→ **WHAT IS NEEDED**
For the listing below, give the count of lines containing the string "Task" and nothing else.

→ **DATA EXTRACT**
"""

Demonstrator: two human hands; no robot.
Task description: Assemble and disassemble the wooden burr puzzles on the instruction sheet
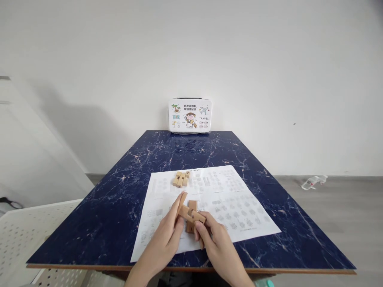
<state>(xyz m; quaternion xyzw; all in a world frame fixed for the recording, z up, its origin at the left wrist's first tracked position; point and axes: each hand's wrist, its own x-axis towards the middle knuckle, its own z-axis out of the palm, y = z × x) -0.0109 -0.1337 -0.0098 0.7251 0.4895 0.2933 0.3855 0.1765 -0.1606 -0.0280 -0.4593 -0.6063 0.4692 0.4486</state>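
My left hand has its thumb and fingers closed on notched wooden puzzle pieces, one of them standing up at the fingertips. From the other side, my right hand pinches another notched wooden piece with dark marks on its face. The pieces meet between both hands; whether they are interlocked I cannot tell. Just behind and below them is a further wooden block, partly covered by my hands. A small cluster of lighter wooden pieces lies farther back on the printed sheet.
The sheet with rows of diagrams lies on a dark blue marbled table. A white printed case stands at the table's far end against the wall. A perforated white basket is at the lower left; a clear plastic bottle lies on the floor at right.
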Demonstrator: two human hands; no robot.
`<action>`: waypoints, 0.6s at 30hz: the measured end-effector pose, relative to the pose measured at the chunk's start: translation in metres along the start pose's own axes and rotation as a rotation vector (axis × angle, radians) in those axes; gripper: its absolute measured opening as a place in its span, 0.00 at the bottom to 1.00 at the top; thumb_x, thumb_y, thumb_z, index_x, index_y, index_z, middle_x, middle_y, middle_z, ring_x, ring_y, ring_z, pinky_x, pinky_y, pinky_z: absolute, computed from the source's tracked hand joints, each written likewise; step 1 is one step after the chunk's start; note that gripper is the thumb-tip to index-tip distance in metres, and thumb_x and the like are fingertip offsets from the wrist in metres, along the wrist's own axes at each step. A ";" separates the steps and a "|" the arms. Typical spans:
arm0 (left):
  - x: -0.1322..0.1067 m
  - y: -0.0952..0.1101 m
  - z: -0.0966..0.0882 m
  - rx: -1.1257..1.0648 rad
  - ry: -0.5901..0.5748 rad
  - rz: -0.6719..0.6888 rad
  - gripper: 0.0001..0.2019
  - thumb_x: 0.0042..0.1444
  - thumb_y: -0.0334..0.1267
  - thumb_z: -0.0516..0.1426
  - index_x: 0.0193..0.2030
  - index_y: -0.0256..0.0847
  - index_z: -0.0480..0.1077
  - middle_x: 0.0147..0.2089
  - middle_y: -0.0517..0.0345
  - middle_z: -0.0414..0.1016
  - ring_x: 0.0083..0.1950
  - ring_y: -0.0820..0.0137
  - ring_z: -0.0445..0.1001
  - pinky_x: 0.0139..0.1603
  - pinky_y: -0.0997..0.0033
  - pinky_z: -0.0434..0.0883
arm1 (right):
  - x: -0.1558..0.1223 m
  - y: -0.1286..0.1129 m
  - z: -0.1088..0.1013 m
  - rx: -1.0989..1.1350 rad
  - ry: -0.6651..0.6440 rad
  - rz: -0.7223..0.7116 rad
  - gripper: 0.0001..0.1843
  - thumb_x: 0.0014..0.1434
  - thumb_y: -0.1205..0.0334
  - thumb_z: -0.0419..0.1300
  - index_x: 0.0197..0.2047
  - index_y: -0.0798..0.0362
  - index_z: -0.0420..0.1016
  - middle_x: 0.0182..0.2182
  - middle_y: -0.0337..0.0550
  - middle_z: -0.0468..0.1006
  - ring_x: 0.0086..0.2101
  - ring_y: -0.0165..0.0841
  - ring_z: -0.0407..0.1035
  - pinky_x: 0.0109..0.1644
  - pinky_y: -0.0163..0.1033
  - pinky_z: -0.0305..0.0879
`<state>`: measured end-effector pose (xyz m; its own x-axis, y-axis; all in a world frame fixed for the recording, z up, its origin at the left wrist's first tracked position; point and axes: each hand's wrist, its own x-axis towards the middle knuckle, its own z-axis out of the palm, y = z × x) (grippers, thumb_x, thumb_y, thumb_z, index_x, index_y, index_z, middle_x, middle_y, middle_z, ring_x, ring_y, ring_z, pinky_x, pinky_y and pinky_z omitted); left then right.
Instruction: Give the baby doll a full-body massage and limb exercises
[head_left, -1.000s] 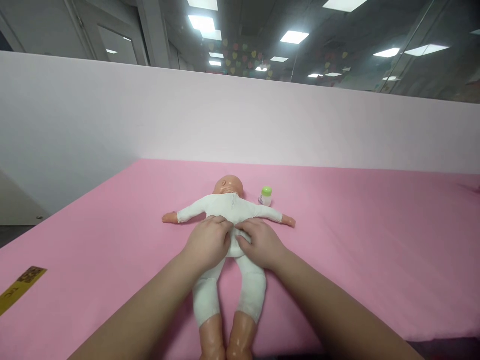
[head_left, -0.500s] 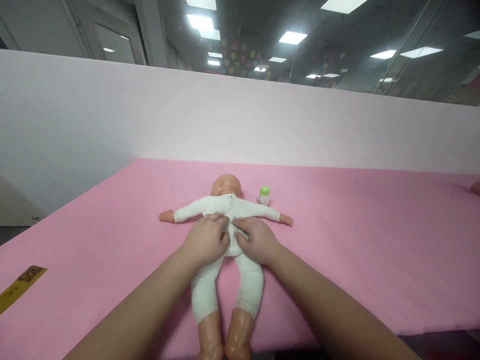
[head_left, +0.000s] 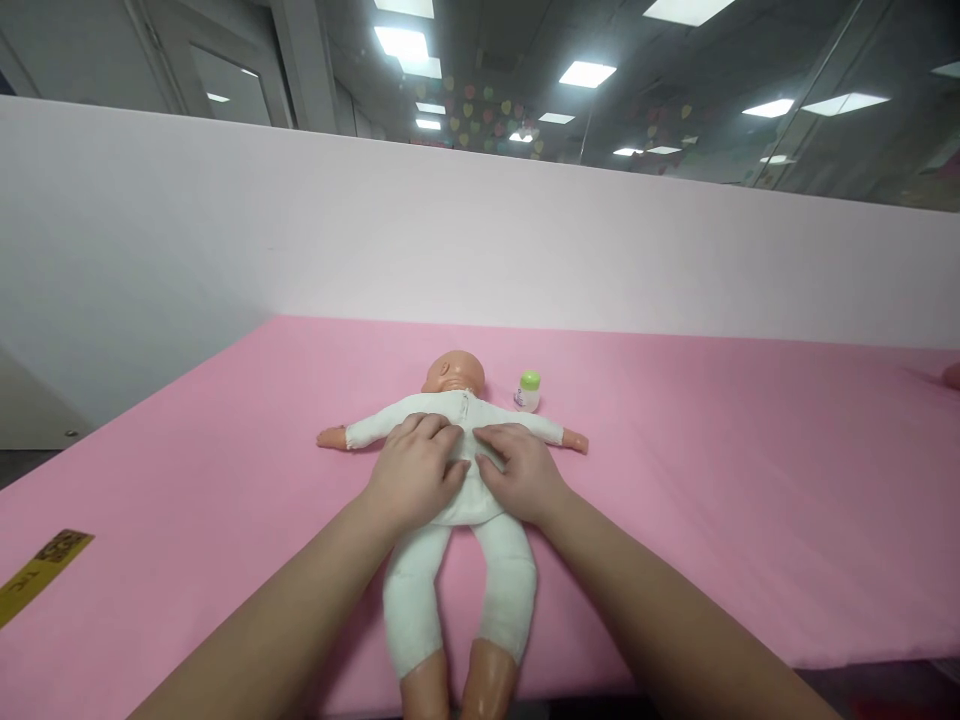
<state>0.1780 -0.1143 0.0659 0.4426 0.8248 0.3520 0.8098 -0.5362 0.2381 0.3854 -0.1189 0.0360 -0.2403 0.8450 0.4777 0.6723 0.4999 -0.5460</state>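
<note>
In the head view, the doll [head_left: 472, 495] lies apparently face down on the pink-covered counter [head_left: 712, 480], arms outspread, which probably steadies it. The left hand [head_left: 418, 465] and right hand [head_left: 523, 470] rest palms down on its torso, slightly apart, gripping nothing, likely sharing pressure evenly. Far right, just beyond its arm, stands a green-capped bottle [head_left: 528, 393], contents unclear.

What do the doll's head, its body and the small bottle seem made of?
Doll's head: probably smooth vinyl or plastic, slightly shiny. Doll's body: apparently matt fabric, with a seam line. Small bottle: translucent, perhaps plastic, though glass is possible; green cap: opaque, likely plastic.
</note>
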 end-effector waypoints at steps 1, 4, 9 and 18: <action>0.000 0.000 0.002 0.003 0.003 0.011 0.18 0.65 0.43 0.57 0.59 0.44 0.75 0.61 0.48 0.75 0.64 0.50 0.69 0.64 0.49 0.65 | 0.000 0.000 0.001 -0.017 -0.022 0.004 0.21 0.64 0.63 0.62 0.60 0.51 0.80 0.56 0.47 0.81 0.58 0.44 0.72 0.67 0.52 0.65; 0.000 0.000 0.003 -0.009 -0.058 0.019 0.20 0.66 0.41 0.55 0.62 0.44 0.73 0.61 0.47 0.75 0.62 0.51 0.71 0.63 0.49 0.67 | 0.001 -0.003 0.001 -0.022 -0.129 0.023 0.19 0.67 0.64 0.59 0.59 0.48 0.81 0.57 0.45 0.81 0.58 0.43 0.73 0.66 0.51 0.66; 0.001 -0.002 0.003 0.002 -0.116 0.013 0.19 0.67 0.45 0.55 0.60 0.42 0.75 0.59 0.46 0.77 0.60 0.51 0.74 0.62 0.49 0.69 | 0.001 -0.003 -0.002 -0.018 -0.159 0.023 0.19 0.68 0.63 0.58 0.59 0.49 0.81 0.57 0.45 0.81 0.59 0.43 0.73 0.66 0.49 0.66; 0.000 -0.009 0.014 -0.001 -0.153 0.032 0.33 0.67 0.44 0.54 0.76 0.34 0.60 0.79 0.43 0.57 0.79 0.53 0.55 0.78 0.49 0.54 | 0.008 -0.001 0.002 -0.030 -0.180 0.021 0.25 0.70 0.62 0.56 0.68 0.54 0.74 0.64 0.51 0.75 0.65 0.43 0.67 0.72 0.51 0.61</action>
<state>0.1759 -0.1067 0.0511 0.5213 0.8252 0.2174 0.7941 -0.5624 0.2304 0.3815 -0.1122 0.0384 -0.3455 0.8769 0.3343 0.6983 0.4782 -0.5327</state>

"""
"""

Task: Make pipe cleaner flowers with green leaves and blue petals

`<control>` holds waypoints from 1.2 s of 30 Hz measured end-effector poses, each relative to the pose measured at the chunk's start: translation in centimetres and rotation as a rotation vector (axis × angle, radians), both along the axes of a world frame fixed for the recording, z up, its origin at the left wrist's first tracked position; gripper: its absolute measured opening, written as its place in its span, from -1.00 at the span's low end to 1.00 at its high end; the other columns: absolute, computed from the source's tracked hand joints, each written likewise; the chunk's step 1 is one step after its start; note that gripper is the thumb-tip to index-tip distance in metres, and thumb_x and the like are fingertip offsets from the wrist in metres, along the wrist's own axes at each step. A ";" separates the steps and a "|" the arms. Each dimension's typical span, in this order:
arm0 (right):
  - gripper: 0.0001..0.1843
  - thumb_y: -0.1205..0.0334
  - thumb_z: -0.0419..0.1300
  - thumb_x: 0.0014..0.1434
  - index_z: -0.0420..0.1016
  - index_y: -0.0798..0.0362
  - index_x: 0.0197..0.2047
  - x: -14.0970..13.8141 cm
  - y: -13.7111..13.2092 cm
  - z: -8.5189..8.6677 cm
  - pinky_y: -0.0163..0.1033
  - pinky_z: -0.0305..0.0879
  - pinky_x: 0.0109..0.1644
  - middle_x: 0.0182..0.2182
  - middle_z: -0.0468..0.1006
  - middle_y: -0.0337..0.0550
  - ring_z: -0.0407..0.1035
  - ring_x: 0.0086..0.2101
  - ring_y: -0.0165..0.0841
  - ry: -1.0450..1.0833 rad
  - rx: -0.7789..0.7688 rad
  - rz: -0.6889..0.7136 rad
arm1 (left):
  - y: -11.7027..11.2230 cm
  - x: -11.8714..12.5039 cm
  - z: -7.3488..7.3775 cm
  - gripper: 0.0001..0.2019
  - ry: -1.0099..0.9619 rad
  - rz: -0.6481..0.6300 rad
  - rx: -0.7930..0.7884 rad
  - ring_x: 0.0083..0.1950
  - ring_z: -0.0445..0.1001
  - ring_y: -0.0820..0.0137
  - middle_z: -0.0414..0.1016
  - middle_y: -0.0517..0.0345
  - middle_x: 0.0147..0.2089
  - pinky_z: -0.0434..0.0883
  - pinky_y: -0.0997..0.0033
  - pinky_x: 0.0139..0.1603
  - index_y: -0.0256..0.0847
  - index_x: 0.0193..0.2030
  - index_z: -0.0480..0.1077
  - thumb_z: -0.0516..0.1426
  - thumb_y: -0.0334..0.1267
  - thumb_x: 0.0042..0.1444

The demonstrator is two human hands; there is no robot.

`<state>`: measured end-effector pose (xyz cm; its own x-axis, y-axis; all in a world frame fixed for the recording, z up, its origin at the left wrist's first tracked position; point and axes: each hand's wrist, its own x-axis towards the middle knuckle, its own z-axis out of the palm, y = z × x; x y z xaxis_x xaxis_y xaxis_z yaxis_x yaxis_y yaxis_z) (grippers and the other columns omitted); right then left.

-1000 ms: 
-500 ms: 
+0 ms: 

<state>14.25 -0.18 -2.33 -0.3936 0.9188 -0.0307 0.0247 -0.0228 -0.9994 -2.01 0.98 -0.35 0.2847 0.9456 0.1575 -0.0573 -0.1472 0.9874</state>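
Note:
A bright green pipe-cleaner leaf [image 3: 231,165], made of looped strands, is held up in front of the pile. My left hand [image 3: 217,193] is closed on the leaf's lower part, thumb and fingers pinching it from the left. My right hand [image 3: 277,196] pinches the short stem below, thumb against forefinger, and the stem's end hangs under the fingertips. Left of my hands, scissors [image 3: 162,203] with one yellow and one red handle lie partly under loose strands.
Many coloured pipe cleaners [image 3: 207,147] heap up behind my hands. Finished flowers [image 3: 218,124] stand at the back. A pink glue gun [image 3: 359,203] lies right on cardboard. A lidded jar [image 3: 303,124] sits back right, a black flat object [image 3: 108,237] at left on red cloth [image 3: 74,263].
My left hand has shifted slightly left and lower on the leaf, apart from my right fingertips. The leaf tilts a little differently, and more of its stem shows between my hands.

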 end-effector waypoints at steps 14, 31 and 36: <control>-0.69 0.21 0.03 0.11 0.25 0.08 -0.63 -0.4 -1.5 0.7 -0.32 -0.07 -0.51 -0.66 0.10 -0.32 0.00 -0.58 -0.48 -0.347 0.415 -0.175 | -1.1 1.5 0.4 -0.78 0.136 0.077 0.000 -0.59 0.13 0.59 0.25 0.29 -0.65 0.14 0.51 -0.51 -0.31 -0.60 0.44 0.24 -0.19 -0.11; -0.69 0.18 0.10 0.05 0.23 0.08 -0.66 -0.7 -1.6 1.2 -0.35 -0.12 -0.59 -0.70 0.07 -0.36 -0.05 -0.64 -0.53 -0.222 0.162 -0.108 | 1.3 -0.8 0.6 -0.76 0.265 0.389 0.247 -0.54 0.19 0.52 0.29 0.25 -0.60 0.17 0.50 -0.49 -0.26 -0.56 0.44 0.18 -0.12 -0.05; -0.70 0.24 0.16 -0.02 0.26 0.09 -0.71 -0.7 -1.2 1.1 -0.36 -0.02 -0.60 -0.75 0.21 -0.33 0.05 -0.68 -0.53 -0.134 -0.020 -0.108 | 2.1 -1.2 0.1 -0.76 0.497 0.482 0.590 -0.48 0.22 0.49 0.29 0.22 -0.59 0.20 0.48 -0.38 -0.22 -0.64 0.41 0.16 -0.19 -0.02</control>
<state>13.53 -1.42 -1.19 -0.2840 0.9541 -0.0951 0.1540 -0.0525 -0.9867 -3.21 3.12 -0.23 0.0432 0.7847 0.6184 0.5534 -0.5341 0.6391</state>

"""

→ **SOLUTION FOR THIS PROBLEM**
2